**PROMPT**
Look over the material below and count the lines that include "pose". Give only the total.

**STORED DATA**
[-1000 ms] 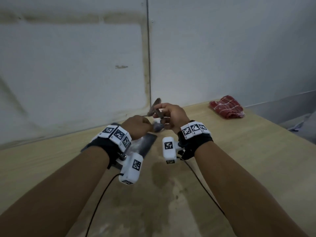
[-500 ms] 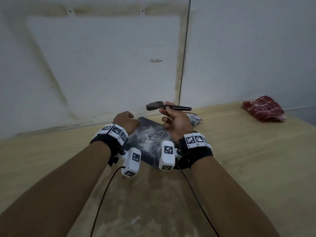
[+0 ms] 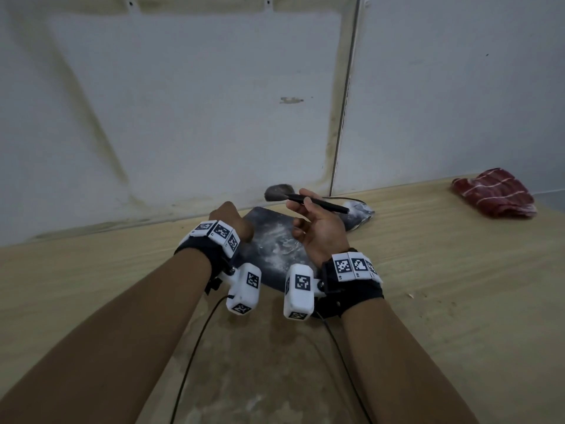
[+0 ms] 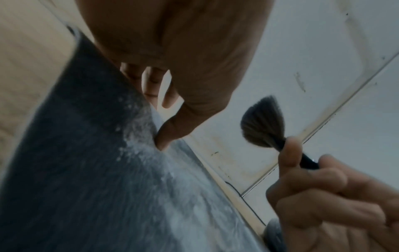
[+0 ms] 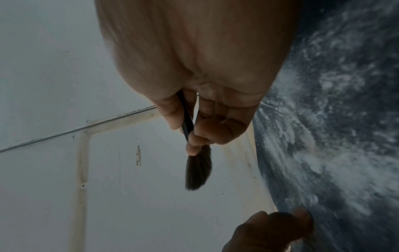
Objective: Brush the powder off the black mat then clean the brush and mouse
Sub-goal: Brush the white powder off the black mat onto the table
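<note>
A black mat smeared with white powder lies on the wooden table by the wall. My left hand pinches the mat's far left edge, thumb on top and fingers behind it. My right hand holds a black-handled brush level above the mat's far edge, its dark bristles pointing left. In the right wrist view the handle runs between thumb and fingers, with the bristles clear of the mat. A powder-dusted wired mouse sits just right of the mat.
A red striped cloth lies at the back right of the table. The grey wall stands directly behind the mat. The mouse's cable runs along the wall base. Pale powder stains mark the tabletop near me.
A second ago both hands met at the brush. My left hand has since dropped to the mat's edge, and the right hand has turned the brush level, bristles to the left.
</note>
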Motion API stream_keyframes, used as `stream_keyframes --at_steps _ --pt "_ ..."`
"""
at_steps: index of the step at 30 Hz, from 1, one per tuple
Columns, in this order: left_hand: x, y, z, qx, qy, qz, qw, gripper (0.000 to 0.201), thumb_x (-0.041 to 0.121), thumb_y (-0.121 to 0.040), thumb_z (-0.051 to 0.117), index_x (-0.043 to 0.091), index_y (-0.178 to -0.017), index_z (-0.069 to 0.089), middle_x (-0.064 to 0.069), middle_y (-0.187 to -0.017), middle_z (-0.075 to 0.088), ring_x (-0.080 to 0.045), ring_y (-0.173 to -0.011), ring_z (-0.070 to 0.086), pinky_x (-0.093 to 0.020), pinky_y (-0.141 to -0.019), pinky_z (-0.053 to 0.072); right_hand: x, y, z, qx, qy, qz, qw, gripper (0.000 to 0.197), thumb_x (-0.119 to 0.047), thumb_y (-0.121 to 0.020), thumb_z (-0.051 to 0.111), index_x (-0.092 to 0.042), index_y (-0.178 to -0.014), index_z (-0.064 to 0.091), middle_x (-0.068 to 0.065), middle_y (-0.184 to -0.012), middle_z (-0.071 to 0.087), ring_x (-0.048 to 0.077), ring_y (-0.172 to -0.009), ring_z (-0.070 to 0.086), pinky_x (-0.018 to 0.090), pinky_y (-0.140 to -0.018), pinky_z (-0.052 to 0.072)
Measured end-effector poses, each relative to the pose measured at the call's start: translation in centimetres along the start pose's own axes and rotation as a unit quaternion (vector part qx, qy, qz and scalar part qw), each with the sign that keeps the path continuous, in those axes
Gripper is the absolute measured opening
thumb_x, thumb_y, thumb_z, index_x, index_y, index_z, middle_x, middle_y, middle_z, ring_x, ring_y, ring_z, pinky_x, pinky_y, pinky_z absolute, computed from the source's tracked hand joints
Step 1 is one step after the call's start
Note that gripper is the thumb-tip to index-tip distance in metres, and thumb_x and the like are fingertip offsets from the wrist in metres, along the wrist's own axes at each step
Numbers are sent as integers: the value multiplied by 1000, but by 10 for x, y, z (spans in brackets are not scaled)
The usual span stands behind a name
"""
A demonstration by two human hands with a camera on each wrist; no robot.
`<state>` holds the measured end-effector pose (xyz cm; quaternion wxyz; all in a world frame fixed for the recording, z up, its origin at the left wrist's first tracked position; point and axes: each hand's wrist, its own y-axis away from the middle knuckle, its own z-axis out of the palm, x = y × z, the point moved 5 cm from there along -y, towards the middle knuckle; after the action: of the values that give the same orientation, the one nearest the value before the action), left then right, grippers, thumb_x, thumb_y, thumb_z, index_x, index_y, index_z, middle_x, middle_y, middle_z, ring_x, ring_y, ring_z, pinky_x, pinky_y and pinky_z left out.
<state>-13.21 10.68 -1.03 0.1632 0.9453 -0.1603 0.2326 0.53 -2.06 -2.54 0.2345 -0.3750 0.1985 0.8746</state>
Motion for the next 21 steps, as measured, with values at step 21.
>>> stream_keyframes --at_steps 21 --pt "8 25 29 -108 446 53 887 44 -20 -71 50 -1 -105 69 -27 -106 70 -38 -93 67 -50 -88 55 -48 3 1 -2 117 -76 990 22 -21 -99 58 -6 -86 66 7 -68 61 14 -50 53 22 -42 41"
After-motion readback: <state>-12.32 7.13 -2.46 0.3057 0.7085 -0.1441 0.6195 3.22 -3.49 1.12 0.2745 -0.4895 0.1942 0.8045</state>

**THE ANSWER**
2